## Work instructions
The full listing below is to be written out exactly.

## Collected material

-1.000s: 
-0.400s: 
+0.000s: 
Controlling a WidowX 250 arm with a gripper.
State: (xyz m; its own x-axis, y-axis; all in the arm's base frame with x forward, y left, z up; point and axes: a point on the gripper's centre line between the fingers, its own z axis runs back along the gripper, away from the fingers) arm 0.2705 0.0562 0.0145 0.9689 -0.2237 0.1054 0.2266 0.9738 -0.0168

## Task answer
-1.000s: 
-0.400s: 
+0.000s: 
Controlling a WidowX 250 arm with a gripper.
State: (xyz m; its own x-axis, y-axis; all in the arm's base frame with x forward, y left, z up; point and axes: a point on the gripper's centre line between the fingers, its own z axis runs back along the gripper, away from the fingers) arm 0.2705 0.0562 0.0145 0.9689 -0.2237 0.1054 0.2266 0.9738 -0.0168

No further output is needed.